Once inside, there was no direct flow, which made it hard for people to make their way around to these exhibits. It was obvious that the Italian Paintings galleries were arranged chronologically while Gio Ponti’s exhibition was arranged by medium (furniture, decorative items, photographic collages/newspaper clippings/press releases/letters, etc.). There were only short paragraphs on the wall, describing the time period and influences of these painters, as well as photographs of Gio Ponti’s architectural successes from all over the world.
Being that this opening took place in one of the greatest fashion centers of the world, it was also interesting to note the kind of people that attended this event and what they wore. The majority of the populations were, of course, middle-aged Caucasian Italians who were extremely well-dressed (as if they were going to the opera or a fancy dinner) in the season’s latest fashions. The ballpark average age was older, probably around 40. A few families came with their children, and judging from the fact that most of these kids had their own cell phone, plus name brand clothing, indicated that this “leisure” event was definitely for the upper-middle class and beyond.
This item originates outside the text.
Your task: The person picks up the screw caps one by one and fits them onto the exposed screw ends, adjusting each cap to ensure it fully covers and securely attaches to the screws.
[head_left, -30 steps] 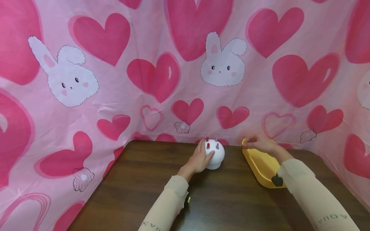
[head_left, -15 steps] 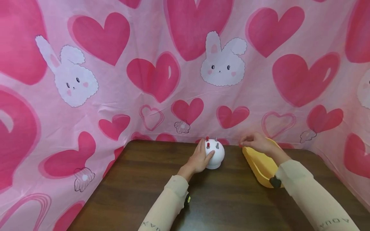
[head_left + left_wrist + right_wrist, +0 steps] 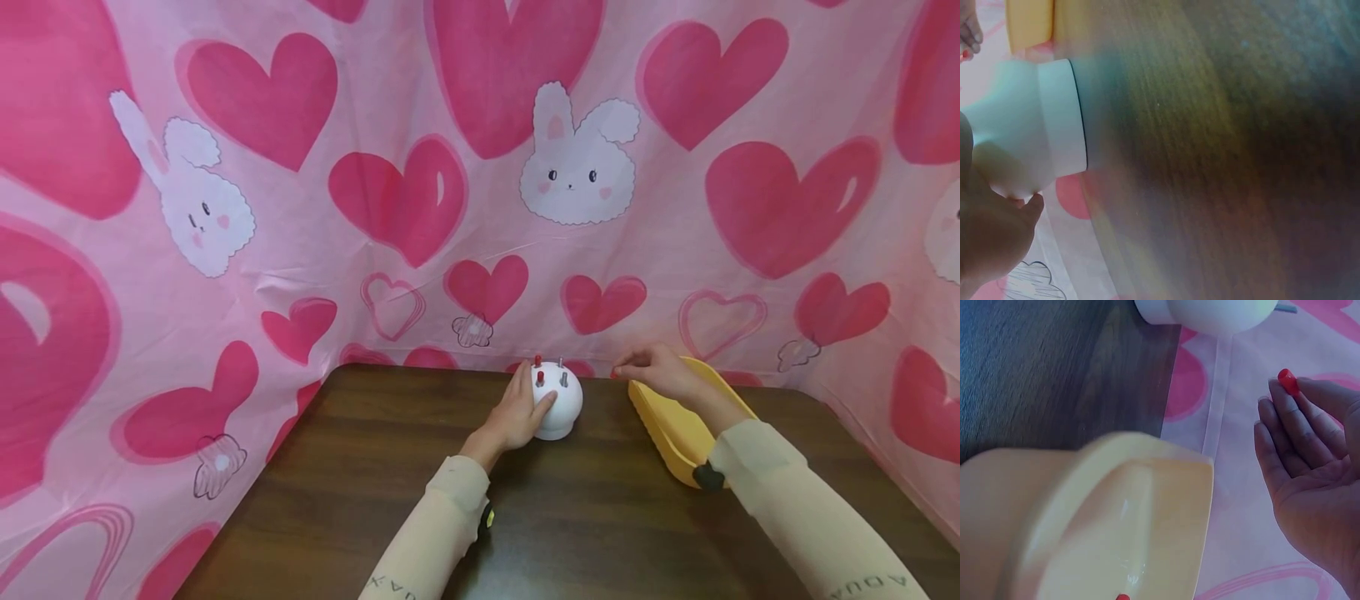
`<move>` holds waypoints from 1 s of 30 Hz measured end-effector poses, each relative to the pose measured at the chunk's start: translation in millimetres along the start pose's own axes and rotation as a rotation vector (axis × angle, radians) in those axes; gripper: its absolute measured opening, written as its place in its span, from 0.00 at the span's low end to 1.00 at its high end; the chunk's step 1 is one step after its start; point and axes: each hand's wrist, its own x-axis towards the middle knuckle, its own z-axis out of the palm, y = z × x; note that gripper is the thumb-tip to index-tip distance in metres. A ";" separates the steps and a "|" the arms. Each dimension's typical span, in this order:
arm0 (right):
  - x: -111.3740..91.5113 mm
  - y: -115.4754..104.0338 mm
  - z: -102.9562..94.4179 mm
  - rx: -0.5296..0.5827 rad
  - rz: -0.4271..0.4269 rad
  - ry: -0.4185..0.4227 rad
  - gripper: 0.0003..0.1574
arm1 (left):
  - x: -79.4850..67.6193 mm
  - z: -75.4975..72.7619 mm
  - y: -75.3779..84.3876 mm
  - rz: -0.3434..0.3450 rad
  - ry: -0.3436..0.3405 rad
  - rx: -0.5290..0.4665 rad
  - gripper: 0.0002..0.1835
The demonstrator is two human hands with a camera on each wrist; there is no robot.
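Note:
In the head view a white ball-shaped body (image 3: pixel 567 410) stands on the table on a short round base. Metal toggle-like posts rise from its top, two wearing red caps (image 3: pixel 540 378) and two bare (image 3: pixel 564 379). My left hand (image 3: pixel 513 414) grips the ball from its left side, thumb across the front. To the right of the ball, my right hand (image 3: pixel 666 372) is in the air beside the far end of a yellow tray (image 3: pixel 667 450). Between thumb and fingertip it pinches a small hollow red cap (image 3: pixel 1287 381), its other fingers extended.
Another small red piece (image 3: pixel 1122 597) lies inside the tray, mostly cut off by the right wrist view's lower edge. The dark wooden table (image 3: pixel 375 467) ends at a pink heart-patterned cloth (image 3: pixel 405 100) hanging behind and along the sides.
My right hand has moved left from over the tray's far end, carrying the red cap closer to the white ball. My left hand and the ball have stayed in place.

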 end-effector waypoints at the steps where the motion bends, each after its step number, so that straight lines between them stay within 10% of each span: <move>1: 0.4 -0.9 0.6 0.006 -0.001 0.004 0.14 | 0.2 0.0 0.0 0.002 0.001 0.000 0.45; 30: 7.5 -32.8 21.9 0.052 -0.031 0.157 0.15 | 0.9 1.0 -0.6 -0.014 -0.011 -0.014 0.46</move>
A few exceptions included a small group of university art students and young professionals – also mostly Caucasian Italians, sporting the latest trends. As a result of their high status in society and level of education, there were many interesting and in depth conversations going on regarding art criticism and theory as well. Needless to say, Europeans are TONS more educated about the arts than Americans ever will be.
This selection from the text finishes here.